The Academic Talk Timeless New EP ‘Community Spirit’ and More With Tonitruale

The Academic are a four-piece band hailing from Mullinger, Ireland, consisting of Craig Fitzgerald, Dean Gavin, Matthew Murtagh and Stephen Murtagh. Their most recent EP, ‘Community Spirit’ encapsulates a feeling of nostalgia brought to life with dreamy synths and a blend of exhilarating rock and ebullient pop rhythms. Fitzgerald’s vocals glide over the track, echoing in your ears and in your soul.


Through Universal Music Group and Capitol Records, Tonitruale was presented with the opportunity to attend a press conference prior to the release of ‘Community Spirit.’ The band’s passion and pride towards their latest body of work was evident as they answered questions from several publications. Tonitruale was able to ask a couple of questions, discussing the reflective essence of the EP, creating during lockdown, touring, and more.



Anaïs: What was it like revisiting old lyrics and using them for something entirely new and fresh?


Craig: A good example of what it was like was for the song ‘Kids Don’t End Up Like Me.’ That was a song we played before Dean was ever in our band and we tried it so many times.

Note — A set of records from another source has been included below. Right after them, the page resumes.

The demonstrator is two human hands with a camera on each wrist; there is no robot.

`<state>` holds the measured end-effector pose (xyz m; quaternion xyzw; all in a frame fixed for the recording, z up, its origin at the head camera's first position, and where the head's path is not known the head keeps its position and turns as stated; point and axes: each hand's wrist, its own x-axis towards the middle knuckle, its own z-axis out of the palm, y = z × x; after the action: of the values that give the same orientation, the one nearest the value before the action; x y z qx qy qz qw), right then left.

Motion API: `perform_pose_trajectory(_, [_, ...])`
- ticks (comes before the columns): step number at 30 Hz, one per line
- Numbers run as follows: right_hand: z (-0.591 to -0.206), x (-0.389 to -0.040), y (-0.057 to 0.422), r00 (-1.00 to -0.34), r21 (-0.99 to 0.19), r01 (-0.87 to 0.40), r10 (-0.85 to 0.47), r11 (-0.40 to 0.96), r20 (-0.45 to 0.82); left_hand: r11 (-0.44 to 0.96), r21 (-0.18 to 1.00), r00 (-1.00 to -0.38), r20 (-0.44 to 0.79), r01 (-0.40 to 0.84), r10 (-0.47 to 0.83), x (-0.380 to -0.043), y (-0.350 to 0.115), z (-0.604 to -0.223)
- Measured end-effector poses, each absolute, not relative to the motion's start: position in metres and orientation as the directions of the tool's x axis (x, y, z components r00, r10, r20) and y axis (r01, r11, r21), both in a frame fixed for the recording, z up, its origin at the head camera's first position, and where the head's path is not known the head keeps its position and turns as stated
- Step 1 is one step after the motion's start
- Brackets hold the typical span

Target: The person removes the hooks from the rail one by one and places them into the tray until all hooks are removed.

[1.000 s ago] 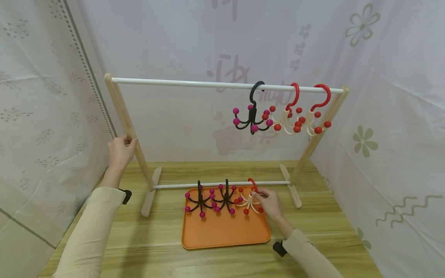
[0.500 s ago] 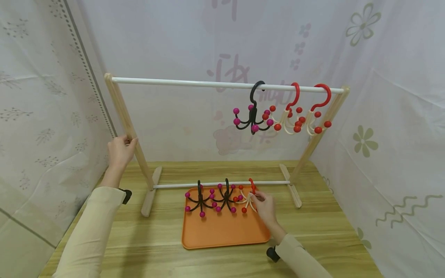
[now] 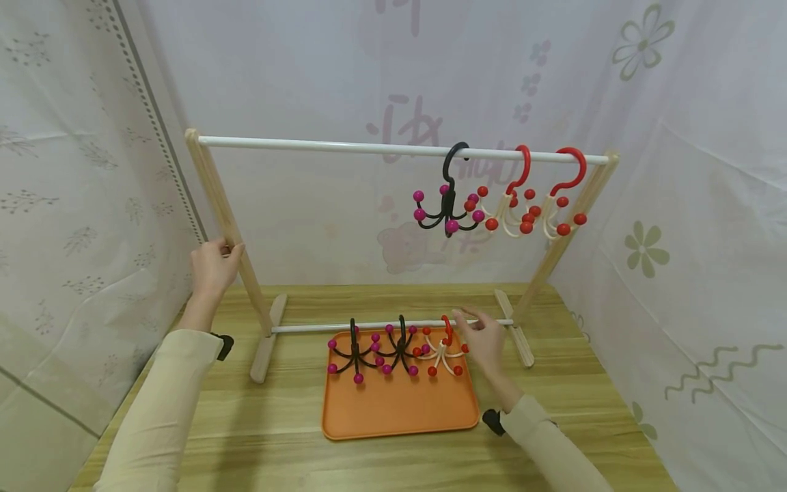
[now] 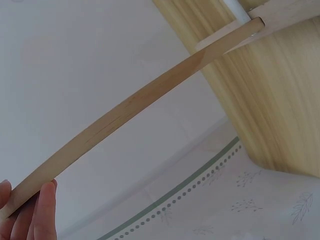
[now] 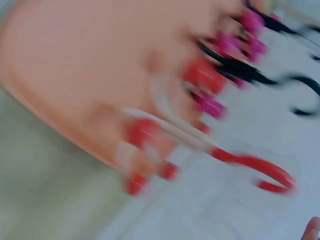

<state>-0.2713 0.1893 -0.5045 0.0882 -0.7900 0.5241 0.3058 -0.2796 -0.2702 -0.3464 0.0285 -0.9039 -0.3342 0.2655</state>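
My left hand (image 3: 215, 268) grips the left wooden post (image 3: 216, 198) of a rack, and in the left wrist view its fingers and thumb close round that post (image 4: 135, 110). My right hand (image 3: 484, 342) is just right of a cream claw hanger (image 3: 441, 350) with a red hook and red balls, fingers loosely bent and holding nothing. In the right wrist view this hanger (image 5: 240, 159) lies free, its hook toward a fingertip (image 5: 312, 230). Beside it on an orange tray (image 3: 399, 417) are two black claw hangers (image 3: 354, 352) with magenta balls.
From the white top rod (image 3: 307, 145) hang a black claw hanger (image 3: 449, 203) and two cream-and-red ones (image 3: 507, 208) toward the right. The tray's far edge is close to the lower white rod (image 3: 295, 329). Printed curtains (image 3: 695, 205) surround the wooden table (image 3: 553, 437).
My right hand has let go of the cream-and-red hanger and moved up and right, away from it. That hanger shifted slightly on the tray. My left hand has stayed on the post.
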Motion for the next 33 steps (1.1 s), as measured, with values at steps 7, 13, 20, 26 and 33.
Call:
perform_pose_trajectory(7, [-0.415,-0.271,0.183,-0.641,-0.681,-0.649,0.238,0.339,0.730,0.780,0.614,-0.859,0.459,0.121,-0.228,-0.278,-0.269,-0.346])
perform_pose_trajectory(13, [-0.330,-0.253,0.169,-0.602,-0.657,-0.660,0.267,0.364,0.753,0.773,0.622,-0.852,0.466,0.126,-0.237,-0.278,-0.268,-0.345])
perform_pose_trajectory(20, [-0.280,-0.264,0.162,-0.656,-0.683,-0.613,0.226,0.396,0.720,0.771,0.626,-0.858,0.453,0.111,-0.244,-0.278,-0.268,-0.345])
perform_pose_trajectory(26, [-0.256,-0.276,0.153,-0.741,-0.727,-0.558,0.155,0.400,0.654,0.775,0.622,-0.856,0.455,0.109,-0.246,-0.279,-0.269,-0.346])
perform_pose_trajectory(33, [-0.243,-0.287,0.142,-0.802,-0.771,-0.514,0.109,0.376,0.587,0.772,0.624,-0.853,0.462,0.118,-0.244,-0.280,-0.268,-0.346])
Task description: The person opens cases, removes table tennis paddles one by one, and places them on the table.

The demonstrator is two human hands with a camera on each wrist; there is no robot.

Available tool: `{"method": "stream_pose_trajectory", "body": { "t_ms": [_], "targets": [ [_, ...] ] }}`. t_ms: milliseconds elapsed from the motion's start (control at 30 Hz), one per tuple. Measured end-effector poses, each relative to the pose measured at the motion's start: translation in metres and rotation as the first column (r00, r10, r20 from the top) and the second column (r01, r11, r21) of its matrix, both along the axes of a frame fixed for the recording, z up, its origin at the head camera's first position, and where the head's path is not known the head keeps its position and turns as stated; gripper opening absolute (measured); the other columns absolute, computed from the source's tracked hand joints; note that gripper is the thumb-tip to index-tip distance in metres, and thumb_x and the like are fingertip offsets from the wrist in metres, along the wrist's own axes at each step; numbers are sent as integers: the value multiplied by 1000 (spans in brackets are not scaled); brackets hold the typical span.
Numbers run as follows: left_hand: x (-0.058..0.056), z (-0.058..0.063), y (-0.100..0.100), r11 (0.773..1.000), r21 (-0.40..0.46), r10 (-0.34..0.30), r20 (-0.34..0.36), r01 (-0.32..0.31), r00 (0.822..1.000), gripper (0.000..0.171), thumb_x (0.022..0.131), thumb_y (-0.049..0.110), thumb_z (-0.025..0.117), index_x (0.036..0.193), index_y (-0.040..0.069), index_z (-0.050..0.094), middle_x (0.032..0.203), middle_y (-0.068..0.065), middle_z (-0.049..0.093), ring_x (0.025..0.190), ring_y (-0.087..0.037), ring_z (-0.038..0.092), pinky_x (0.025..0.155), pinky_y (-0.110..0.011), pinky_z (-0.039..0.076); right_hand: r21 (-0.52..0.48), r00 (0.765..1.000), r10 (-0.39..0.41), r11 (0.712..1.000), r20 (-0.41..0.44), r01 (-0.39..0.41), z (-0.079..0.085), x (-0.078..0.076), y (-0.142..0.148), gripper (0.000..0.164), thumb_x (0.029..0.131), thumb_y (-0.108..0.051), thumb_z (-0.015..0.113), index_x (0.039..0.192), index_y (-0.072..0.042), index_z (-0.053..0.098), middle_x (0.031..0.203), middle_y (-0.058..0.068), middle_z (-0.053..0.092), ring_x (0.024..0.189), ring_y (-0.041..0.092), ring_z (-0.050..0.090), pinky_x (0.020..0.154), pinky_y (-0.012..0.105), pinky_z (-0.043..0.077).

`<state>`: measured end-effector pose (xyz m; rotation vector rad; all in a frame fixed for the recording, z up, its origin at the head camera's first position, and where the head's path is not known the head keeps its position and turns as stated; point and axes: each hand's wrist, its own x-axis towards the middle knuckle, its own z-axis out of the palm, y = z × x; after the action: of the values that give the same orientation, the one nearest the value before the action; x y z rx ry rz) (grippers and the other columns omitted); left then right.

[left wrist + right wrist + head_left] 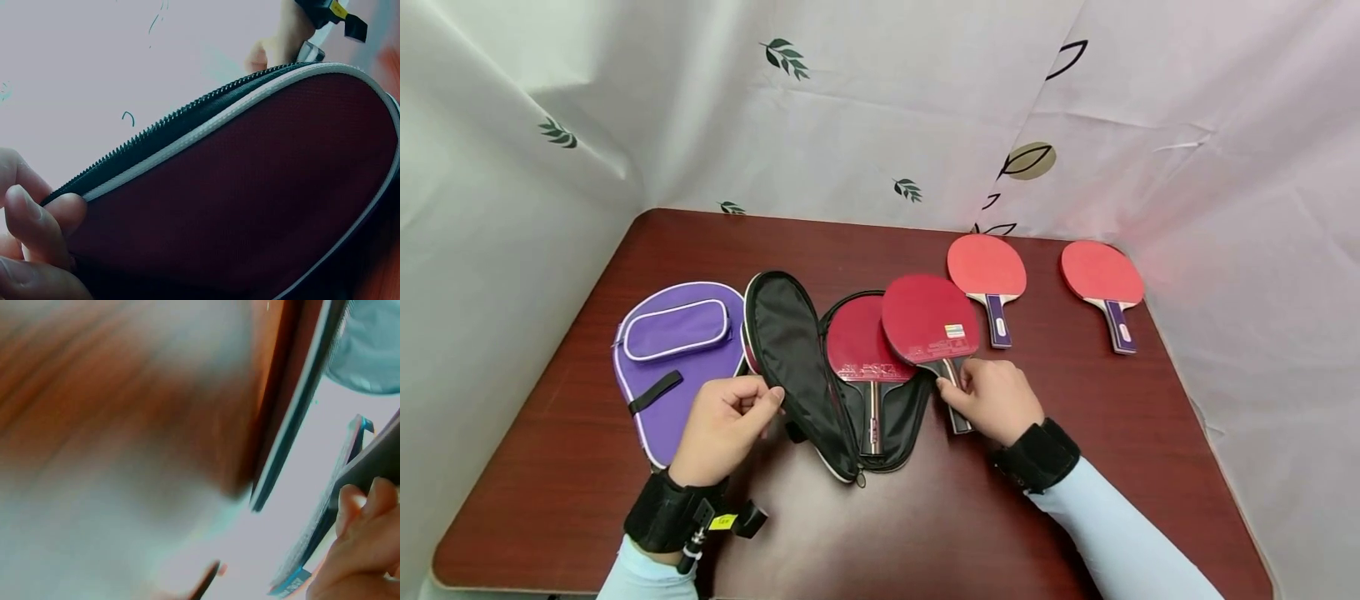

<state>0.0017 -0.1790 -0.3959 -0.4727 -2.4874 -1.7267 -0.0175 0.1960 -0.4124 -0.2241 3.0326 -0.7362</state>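
Observation:
My left hand (722, 429) pinches the edge of the raised flap of a zippered paddle case (790, 358), whose black lining faces up. In the left wrist view the flap's dark red outside (244, 175) shows, with white piping and a zipper along its edge. Inside the case lies one red table tennis paddle (853, 333), handle toward me. My right hand (1003, 400) grips the handle of a second red paddle (928, 317), its blade tilted left and overlapping the one in the case. Fingers (356, 550) curl at that handle in the right wrist view.
A purple paddle case (692, 400) with white piping lies to the left, partly behind the left hand and the open flap. Two lighter red paddles (985, 262) (1101, 271) with purple handles lie at the back right. Patterned white cloth (850, 108) hangs behind the brown table (1112, 467).

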Motion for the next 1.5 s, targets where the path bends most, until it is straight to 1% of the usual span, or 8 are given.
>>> {"method": "stream_pose_trajectory", "body": {
  "t_ms": [167,367,533,700,967,1100,1333,1500],
  "targets": [
    [0,-1,0,1000,2,18,-34,-18,999,44,101,1,73,65,23,63,51,11,50,44,-7,40,39,-26,28,7,998,-51,999,45,51,9,3,32,42,101,-34,77,69,-17,56,54,-4,48,50,16,48,49,34,38],
    [1,-2,0,999,10,45,-58,-45,997,45,99,-2,73,65,26,65,52,11,52,43,-4,40,38,-25,28,88,988,-137,987,67,131,13,12,80,40,105,-36,72,73,-15,60,56,-2,50,54,19,50,52,36,40],
    [1,-1,0,998,-4,62,-60,-62,996,47,98,-1,74,62,27,63,51,11,52,43,-3,38,38,-24,27,170,975,-206,967,83,190,10,24,117,42,107,-38,69,74,-14,58,57,0,49,55,20,48,52,36,38],
    [2,0,-4,996,-3,84,-66,-85,994,51,98,-2,73,58,26,59,49,9,50,44,-3,37,39,-24,26,226,968,-236,951,88,211,3,32,142,44,108,-37,67,74,-14,55,59,0,48,57,20,48,53,37,37],
    [5,0,-10,994,-34,102,-65,-104,993,53,100,-1,73,57,27,58,50,8,51,45,-4,36,41,-24,25,274,963,-247,939,106,210,-4,36,159,44,108,-37,68,74,-13,52,61,2,47,59,21,48,55,37,37],
    [7,-1,-13,993,-19,112,-55,-113,992,53,100,-1,73,57,26,59,50,10,50,44,-3,34,41,-23,23,280,963,-246,937,109,208,-6,35,161,44,108,-37,67,74,-13,52,62,2,47,59,21,48,55,37,37],
    [13,-1,-22,987,18,162,-15,-162,987,51,101,-3,71,59,24,62,49,5,50,43,-2,32,39,-22,21,283,965,-234,940,121,192,-9,30,161,44,108,-36,66,73,-13,51,62,3,46,59,21,47,56,38,36],
    [17,1,-25,988,22,150,13,-150,989,50,102,-3,70,61,23,65,50,3,50,43,-2,32,38,-22,22,294,965,-229,938,128,183,-11,25,162,45,108,-36,66,72,-13,51,61,3,46,59,22,48,57,38,36]
  ]
}}
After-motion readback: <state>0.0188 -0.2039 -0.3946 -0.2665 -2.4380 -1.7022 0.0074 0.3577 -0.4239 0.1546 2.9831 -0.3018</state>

I actually have an old version where Matt is drumming on the original version. I definitely think it was strange because I just sent over an acoustic thing and I remember just putting it into our band Whatsapp and then letting them decide whether it was still a thing or not. I think everybody felt kind of good about it and then we had a bit of a duty of care to try and make sure that we weren’t making the same mistakes we did over the last couple of years trying to make that song make sense. I think that goes for a couple other songs on that EP.


Matthew: That song was written so long ago that when you come back to listen to it, you have completely fresh ears and a completely different perspective on life and songwriting. So, it can totally change. Like lyrics that you thought were really naive when you were 18, you can come back a few years later and they make so much more sense in their simplicity then.


Stephen: It’s strange the effect that time can have on lyrics because the lyrics stayed almost the exact same on ‘Kids [Don’t End Up Like Me]’ and I suppose when we were younger, it felt like looking forward and very anxious. Now that we’re a bit older, it sounds more self-reflective. It’s strange the effect that just letting lyrics sit can have on it because you change as a person over the years and like Matthew said, new eyes, new ears–it’s amazing.


Anaïs: I think it’s a great thing to do and really shows the ability to just reflect. How would you describe the upcoming EP in three words?


SM: It’s definitely energetic. We started as a live band and we always try and bring that energy we have when we’re performing into our recording. So, one word I’d definitely be comfortable calling it is energetic.


MM: I would say it’s more bare bones this time. I don’t mean that in a bad way, I just mean more minimal maybe.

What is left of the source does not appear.